Simili conclusioni possono essere ricavate per quanto riguarda l’energia idroelettrica, considerata da molti un’energia “pulita”. Le dighe causano alterazioni profonde degli ecosistemi fluviali ed ostacolano il movimento degli organismi acquatici lungo i corsi d’acqua. In questo caso esistono misure di mitigazione, come le scale di risalita per i pesci, ma di nuovo edificare dighe in ogni corso d’acqua del mondo per eliminare l’emissione di anidride carbonica causerebbe danni profondi alle comunità biologiche dei fiumi, già sotto pressione per le specie alloctone e l’inquinamento delle acque. Se i pescherecci dotati di sofisticate strumentazioni GPS e celle frigorifere fossero alimentati da energia rinnovabile invece che dal petrolio, sarebbe forse la sovra pesca meno dannosa per la fauna marina? Se le ruspe e le seghe che abbattono le foreste tropicali fossero dotate di batterie al litio sarebbe la deforestazione meno esiziale per le comunità biologiche che le abitano? Anche immaginando che l’umanità si dotasse di fonti di energia che non abbiano nessun impatto diretto sugli ecosistemi, come per esempio la mitica fusione nucleare, se continuassimo ad utilizzare l’energia ricavata contro la biosfera staremmo comunque andando incontro alla crisi ecologica. L’umanità non sta solamente aumentando l’entropia dell’atmosfera terrestre, ma anche quella delle comunità biologiche, e questi due processi vanno considerati insieme. Focalizzarsi sul cambiamento del clima senza tenere presente la perdita di biodiversità può forse essere per molti una visione confortante, perché insita nella visione antropocentrica dell’universo tipica delle culture occidentali, nella quale gli altri esseri viventi non occupano un posto di rilievo.
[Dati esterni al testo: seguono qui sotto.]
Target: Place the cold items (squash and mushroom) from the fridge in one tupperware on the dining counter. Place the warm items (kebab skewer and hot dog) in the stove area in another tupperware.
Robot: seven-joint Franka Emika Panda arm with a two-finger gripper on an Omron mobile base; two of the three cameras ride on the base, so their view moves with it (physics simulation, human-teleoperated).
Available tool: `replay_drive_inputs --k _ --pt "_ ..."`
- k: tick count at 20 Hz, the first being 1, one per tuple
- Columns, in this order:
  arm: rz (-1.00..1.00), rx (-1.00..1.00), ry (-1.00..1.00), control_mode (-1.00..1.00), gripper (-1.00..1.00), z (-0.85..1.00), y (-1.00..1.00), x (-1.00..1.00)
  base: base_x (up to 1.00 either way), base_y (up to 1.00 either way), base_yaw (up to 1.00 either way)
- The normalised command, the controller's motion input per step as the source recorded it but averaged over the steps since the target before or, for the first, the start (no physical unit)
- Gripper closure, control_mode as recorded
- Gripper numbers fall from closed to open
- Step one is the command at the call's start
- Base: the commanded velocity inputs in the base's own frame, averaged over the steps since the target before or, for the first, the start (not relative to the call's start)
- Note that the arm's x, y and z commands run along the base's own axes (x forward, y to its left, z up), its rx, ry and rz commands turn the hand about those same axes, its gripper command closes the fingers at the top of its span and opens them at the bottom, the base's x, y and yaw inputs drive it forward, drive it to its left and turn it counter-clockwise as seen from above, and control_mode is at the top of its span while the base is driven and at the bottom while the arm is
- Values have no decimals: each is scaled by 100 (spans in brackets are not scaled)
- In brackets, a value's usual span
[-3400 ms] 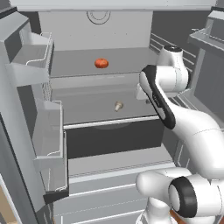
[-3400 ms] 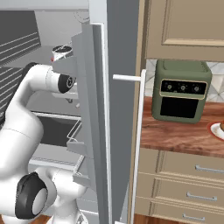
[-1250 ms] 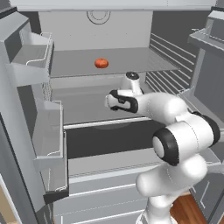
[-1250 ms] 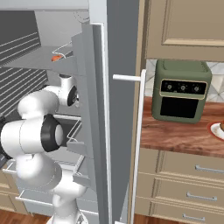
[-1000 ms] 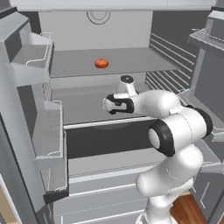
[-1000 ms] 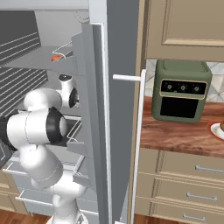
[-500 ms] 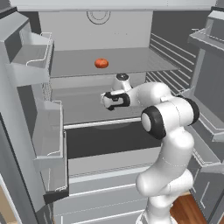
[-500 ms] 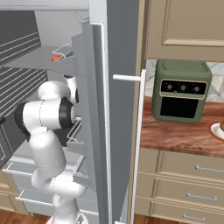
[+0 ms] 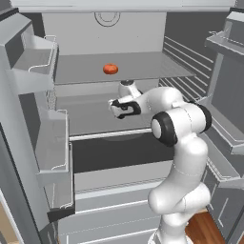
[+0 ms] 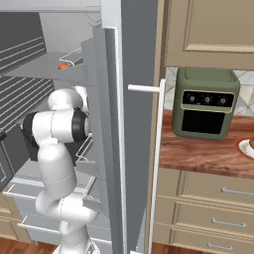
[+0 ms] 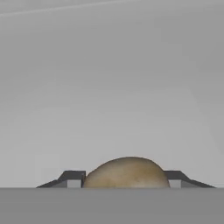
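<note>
1. We find the arm reaching into the open fridge (image 9: 28, 119), its hand low over the middle shelf (image 9: 90, 119).
2. In the hand view, the fingers (image 11: 72, 178) stand one on each side of a rounded tan object, which we take to be the mushroom (image 11: 126, 173); it sits squarely between them on the grey shelf floor.
3. The inner faces of the fingers appear to meet the mushroom's sides (a firm grip or mere contact, we cannot tell from this angle).
4. In the left base view the gripper (image 9: 122, 108) hides the mushroom itself.
5. An orange-red item (image 9: 110, 69) lies on the upper shelf (image 9: 143, 71), well apart from the hand; its identity is too small to confirm.
6. From the right base view, a green air fryer (image 10: 205, 103) stands on the wooden tabletop (image 10: 208, 154) beside the fridge, with the rim of a plate (image 10: 244, 147) at the far right edge.
</note>
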Motion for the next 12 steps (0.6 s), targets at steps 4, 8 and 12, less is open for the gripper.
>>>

Questa prospettiva è però estremamente parziale e, come abbiamo visto, può portare a escogitare false soluzioni.

Quindi che fare? Una volta messi a fuoco entrambi gli aspetti della crisi ambientale contemporanea, cioè il cambiamento climatico e la perdita di biodiversità, con un approccio integrato, riconoscendo le cause comuni così come le peculiarità specifiche emerge spontaneamente una soluzione possibile. Si tratta del ripristino ecologico. Laddove gli habitat naturali sono stati distrutti o fortemente degradati è possibile reintegrare l’ambiente originario, ricreando foreste, praterie, torbiere, aree umide. Per ripristinare degli ecosistemi sani è necessario inoltre favorire la presenza di alcune specie animali e, laddove opportuno, reintrodurle. Si ristabilirebbe così la corretta struttura di vegetali, erbivori, predatori, necrofagi e detritivori e di conseguenza si ricreerebbe la naturale dinamica del ciclo degli elementi minerali come carbonio, azoto, fosforo e il corretto ciclo delle acque. Ciliegina sulla torta, la rinaturalizzazione degli ecosistemi su larga scala consentirebbe di risucchiare dall’atmosfera grandi quantità di anidride carbonica, trattenendola nei tessuti viventi e nei suoli, consentendoci in un colpo solo di contrastare sia la perdita di biodiversità che il cambiamento climatico. Come se non bastasse, tale operazione, da compiersi impiegando le migliori competenze botaniche, zoologiche ed ecologiche, porterebbe ad ingenti benefici per la salute psico-fisica degli esseri umani, soprattutto se ad essere ripristinati fossero gli ecosistemi agricoli e periurbani, al momento i più degradati.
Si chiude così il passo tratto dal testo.